* **What you will do**:
This exercise calls for the listing to be set down exactly.

* **Supplied material**:
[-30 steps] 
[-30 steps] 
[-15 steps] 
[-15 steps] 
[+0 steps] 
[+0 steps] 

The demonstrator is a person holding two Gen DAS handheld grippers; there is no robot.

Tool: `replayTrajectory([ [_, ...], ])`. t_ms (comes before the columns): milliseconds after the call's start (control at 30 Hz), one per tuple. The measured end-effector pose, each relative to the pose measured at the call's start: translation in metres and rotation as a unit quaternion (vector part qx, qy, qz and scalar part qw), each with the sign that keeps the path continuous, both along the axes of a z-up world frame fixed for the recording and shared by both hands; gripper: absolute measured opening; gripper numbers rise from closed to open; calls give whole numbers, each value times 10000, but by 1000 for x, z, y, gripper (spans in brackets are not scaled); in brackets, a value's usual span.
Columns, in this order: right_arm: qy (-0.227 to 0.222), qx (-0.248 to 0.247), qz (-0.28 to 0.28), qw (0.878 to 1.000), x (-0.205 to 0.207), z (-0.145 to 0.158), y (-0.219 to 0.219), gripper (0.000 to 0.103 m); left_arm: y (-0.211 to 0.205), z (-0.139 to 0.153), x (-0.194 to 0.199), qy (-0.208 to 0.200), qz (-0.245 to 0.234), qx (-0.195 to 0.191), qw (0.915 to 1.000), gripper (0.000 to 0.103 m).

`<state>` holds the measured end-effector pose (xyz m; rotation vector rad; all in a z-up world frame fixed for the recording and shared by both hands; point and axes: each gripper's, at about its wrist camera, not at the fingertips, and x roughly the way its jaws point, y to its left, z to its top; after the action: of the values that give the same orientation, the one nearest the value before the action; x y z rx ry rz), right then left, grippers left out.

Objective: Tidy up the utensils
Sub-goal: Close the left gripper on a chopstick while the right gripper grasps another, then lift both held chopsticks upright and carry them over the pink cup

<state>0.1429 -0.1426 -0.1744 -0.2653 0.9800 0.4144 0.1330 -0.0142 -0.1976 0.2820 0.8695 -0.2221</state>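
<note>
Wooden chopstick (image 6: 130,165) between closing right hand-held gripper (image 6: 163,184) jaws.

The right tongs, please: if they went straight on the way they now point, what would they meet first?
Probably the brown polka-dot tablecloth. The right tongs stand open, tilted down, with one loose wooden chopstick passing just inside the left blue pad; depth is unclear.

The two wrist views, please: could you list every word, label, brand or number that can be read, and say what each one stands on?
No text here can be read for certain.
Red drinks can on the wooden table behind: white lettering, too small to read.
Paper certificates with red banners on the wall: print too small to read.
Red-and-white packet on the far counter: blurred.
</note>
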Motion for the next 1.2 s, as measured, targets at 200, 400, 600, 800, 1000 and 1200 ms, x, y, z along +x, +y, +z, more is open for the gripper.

* **Task solution**:
[-30 steps] 
[-30 steps] 
[-15 steps] 
[-15 steps] 
[+0 steps] 
[+0 steps] 

The demonstrator is a person holding two Gen DAS handheld grippers; there is no robot.

Tool: `replayTrajectory([ [_, ...], ])`. t_ms (comes before the columns): milliseconds after the call's start (control at 30 Hz), one per tuple. The measured end-effector pose, each relative to the pose measured at the call's start: translation in metres and rotation as a unit quaternion (vector part qx, qy, qz and scalar part qw), each with the sign that keeps the path continuous, both along the axes of a z-up world frame fixed for the recording and shared by both hands; gripper: absolute measured opening; gripper numbers rise from closed to open; calls give whole numbers, each value times 10000, but by 1000 for x, z, y, gripper (spans in brackets are not scaled); in brackets, a value's usual span.
Columns, in this order: right_arm: qy (-0.227 to 0.222), qx (-0.248 to 0.247), qz (-0.28 to 0.28), qw (0.878 to 1.000), x (-0.205 to 0.207), z (-0.145 to 0.158), y (-0.219 to 0.219), gripper (0.000 to 0.103 m); left_arm: y (-0.211 to 0.205), z (-0.139 to 0.153), x (-0.194 to 0.199), qy (-0.208 to 0.200), qz (-0.245 to 0.234), qx (-0.195 to 0.191), qw (0.915 to 1.000), gripper (0.000 to 0.103 m).

`<state>` holds the measured end-effector pose (xyz m; rotation vector rad; all in a z-up world frame fixed for the recording and shared by both hands; point and axes: each gripper's, at about its wrist camera, not at the fingertips, and x roughly the way its jaws point, y to its left, z to its top; after the action: of the values that give the same orientation, the one nearest the value before the action; x y z rx ry rz), right then left, grippers left out.

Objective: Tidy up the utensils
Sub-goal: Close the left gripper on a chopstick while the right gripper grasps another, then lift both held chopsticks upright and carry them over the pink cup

<state>0.1429 -0.1426 -0.1744 -0.2653 0.9800 0.4144 0.1330 -0.0142 -0.1976 0.2820 0.8695 -0.2221</state>
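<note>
Wooden chopstick (image 6: 130,165) between closing right hand-held gripper (image 6: 163,184) jaws.

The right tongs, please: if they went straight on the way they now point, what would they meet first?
Probably the brown polka-dot tablecloth. The right tongs stand open, tilted down, with one loose wooden chopstick passing just inside the left blue pad; depth is unclear.

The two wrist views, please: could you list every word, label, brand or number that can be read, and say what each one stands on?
No text here can be read for certain.
Red drinks can on the wooden table behind: white lettering, too small to read.
Paper certificates with red banners on the wall: print too small to read.
Red-and-white packet on the far counter: blurred.
</note>
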Motion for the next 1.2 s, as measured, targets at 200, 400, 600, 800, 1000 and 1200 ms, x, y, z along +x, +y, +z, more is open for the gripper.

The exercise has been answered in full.